Аббат Марль сначала только медленно покачал головой. Он уже не отвечал, не сердился. Потом он неторопливо сказал:
— Я добросовестно выполняю свой долг: каждое утро я стою у алтаря, даже тогда, когда моя церковь пуста, и молю бога о чуде… Несомненно, он совершит его, если сочтет необходимым.
Эти слова окончательно привели Эрмелина в исступление.
— Ну, знаете, нужно помочь ему, этому вашему богу! Бездействие было бы трусостью.
Сэрэтта, полная терпимости к этим двум людям, двум обреченным, решила вмешаться в разговор.
— Будь здесь милый доктор Новар, — сказала она с улыбкой, — он попросил бы вас не примиряться до такой степени друг с другом, коль скоро это примирение обостряет ваш спор… Вы меня очень огорчаете, друзья мои; я не жду, чтобы вы стали сторонниками наших идей, но я была бы счастлива услышать, что вы хотя бы отчасти признаете ту великую, ныне доказанную опытом пользу, какую они принесли нашему краю.
Учитель и аббат сохранили глубокое уважение к кроткой, до святости доброй Сэрэтте; само их пребывание в маленькой гостиной, в центре нового Города, свидетельствовало о том, какое влияние оказывала на них Сэрэтта. Они даже терпели здесь присутствие Луки, их победоносного противника; впрочем, Лука тактично избегал подчеркивать свое торжество перед лицом этой горькой и жестокой агонии старого мира. Он и на этот раз не вмешался в разговор, а молча слушал, как Эрмелин яростно отрицает все то, что Лука создал, отрицает именно потому, что все осуществилось. То было последнее возмущение принципа авторитарности против личной свободы и социального раскрепощения человека; и такое возмущение было одной из форм тирании; всемогущая церковь и всемогущее государство встали бок о бок: когда-то они алчно оспаривали друг у друга власть над народами, а теперь, когда увидели, что люди хотят сбросить с себя иго и гражданского и религиозного рабства, бывшие соперники готовы были вступить в союз, чтобы общими усилиями вернуть свое утерянное могущество.

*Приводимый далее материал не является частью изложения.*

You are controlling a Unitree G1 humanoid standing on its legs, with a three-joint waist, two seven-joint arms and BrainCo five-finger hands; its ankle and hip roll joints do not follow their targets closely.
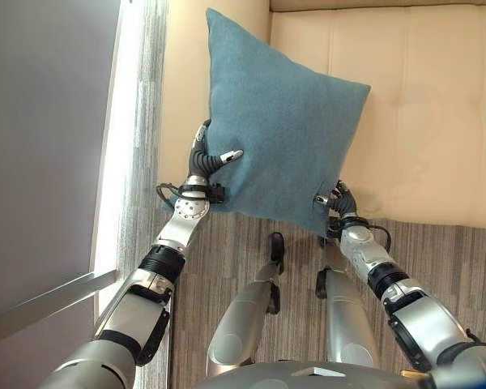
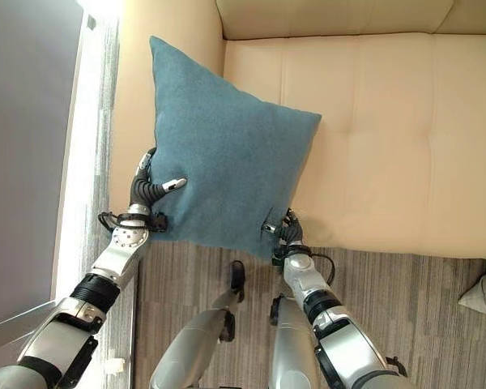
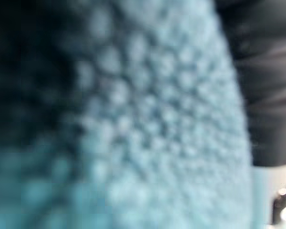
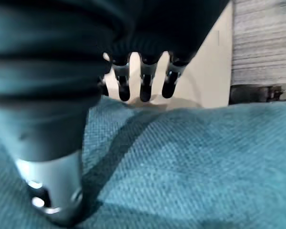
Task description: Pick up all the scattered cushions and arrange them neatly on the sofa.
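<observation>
Square teal woven-fabric cushion is held over the left end of the cream leather sofa, near the armrest. Left hand pinches its left edge, thumb on the face; right hand clamps the lower right corner. Likely light, soft, saggy: edge grips suit.

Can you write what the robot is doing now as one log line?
left hand: shut on blue cushion | right hand: gripping cushion corner | cushion over sofa

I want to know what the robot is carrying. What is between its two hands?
A blue cushion, seen in both eye views. The left hand pinches its one edge and the right hand grips its lower corner, over the cream sofa.
</observation>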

— Ну, если вы признаете себя побежденным, аббат, тогда кончено! — воскликнул Эрмелин. — Мне остается только замолчать, как вы, и умереть в своем углу!
И снова безмолвный священник скорбно покачал головой. Потом он все же сказал:
— Бог не может быть побежден: предоставим ему действовать.
Над парком медленно спускалась ночь; в маленькой гостиной сгущался сумрак; наступило молчание: казалось, повеяло дыханием печального прошлого. Учитель встал и распрощался. Встал за ним и священник; Сэрэтта, по своему обычаю, хотела было незаметно положить ему в руку немного денег для раздачи бедным. В течение более сорока лет аббат принимал от нее деньги; но на этот раз он отказался.
— Нет, благодарю вас, мадмуазель, оставьте эти деньги у себя, — медленно и тихо сказал он. — Я не знаю, что мне делать с ними: бедняков больше нет.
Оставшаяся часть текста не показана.